In our current proposal we have described a formal algorithm for constraint evaluation at the symbolic level, though we have only given a rather shallow description of the subsymbolic layer. We cannot at present offer a computer implementation of either layer; instead, we present a manual simulation in which we have singled out the most likely candidates for interpretation ‘by hand’, and where the optimal interpretation was chosen by applying the proposed constraints, also by hand. Although our model is incomplete and unimplemented, it is clear that it gives us great predictive power regarding garden paths and parsing preferences. In fact, the option of a ‘manual’ simulation mode makes it possible for other researchers to derive predictions for our OT model, without having to run a computerized simulation. Having no computer implementation of the subsymbolic level leaves us unable to explain more dynamic and graded phenomena in language processing, such as, for instance, word priming, sentence priming, or predicting the actual amount of processing difficulty for each construction. We can only make predictions on the symbolic level, which abstracts away from the actual sub-symbolic processing going on at each word. Exactly which properties should be explained at which level is partly a matter of debate. For instance, it might be preferable to model all temporary and dynamic aspects of language processing at the subsymbolic level, thus restricting the symbolic level to general and permanent forms of knowledge, whereas the subsymbolic level can be taken to represent all knowledge (temporary and permanent) at the same time. More research in this area is definitely needed.

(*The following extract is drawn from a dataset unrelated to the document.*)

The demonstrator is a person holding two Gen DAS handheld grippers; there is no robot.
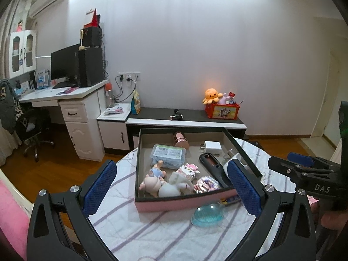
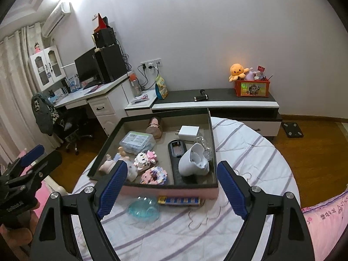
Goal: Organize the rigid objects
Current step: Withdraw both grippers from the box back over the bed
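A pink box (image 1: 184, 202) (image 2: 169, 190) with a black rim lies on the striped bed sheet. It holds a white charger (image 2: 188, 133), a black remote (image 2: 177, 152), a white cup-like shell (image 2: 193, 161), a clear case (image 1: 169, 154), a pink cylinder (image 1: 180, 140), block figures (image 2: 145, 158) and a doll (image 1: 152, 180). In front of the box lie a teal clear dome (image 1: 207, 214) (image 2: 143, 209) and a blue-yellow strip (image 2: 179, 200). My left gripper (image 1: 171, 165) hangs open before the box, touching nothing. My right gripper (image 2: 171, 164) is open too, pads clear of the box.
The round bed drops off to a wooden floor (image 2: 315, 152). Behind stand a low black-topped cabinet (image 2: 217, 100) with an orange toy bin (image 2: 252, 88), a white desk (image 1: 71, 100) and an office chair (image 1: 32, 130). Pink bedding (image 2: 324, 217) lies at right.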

In this paper we propose a model of human sentence processing according to which constraints from the grammar need not be augmented with separate processing restrictions, but rather are processing restrictions themselves. As a result, no distinction needs to be postulated between a competence model (grammar) and a performance model (human parser). This effect is achieved by using Optimality Theory as the competence and performance model. We illustrated the workings of this OT model of human sentence processing by investigating the phenomenon of coordination. Psycholinguistic evidence strongly suggests that the online comprehension of coordinate structures is influenced by constraints from many different information sources: pragmatics, discourse semantics, syntax, and lexical semantics. Adopting the framework of OT allows us to formalize this crossmodular constraint interaction. As we have shown, using the OT framework has many advantages: 1) linguistic competence and performance can be described within one model; 2) as a processing model, it accounts for processing phenomena associated with coordinated structures; 3) it also allows for the interpretation of ungrammatical utterances; and finally 4) it provides very clear and testable predictions. Thus, even though the model that is presented here represents only a first step, it could be a step towards a complete theory of language performance and competence.